No amount of planning can mitigate the effect of these cuts.
The White House Office of Management and Budget (OMB) released a report today that outlines where and how cuts will be made if Congress does not act to avoid “sequestration.” A provision in the Budget Control Act, passed last year, required that unless a congressional joint committee proposed a plan, and Congress enacted the plan, for $1.2 trillion in deficit reduction over a ten-year period, the same amount would be sequestered in across-the-board cuts to defense and non-defense discretionary accounts. The first round of cuts — $110 billion — is set to take effect on Jan. 2, 2013. The 400-page report from OMB stated that achieving the deficit reduction targets called for in the Budget Control Act would require an immediate 9.4 percent cut in defense programs and 8.2 percent reduction in domestic initiatives in January.
“The Administration does not support these cuts, but unless Congress acts responsibly, there will be no choice but to implement them,” the report says. “The Administration strongly believes that sequestration is bad policy and that Congress can and should take action to avoid it by passing a comprehensive and balanced deficit reduction package.”
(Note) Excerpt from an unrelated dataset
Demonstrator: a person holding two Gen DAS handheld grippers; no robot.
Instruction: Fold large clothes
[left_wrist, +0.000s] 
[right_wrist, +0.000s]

Non-defense science agencies would sustain 8.2 percent cuts and non-exempt defense research would be cut 9.4 percent. For the National Institutes of Health, the amount sequestered would equal over $2.5 billion. For the National Science Foundation, the amount sequestered would be $586 million.
The American Psychological Association and other organizations are encouraging Congress to avoid sequestration by adopting a balanced approach to deficit reduction that does not rely solely on cuts to the small portion of the federal budget that is discretionary, that is, subject to annual appropriations.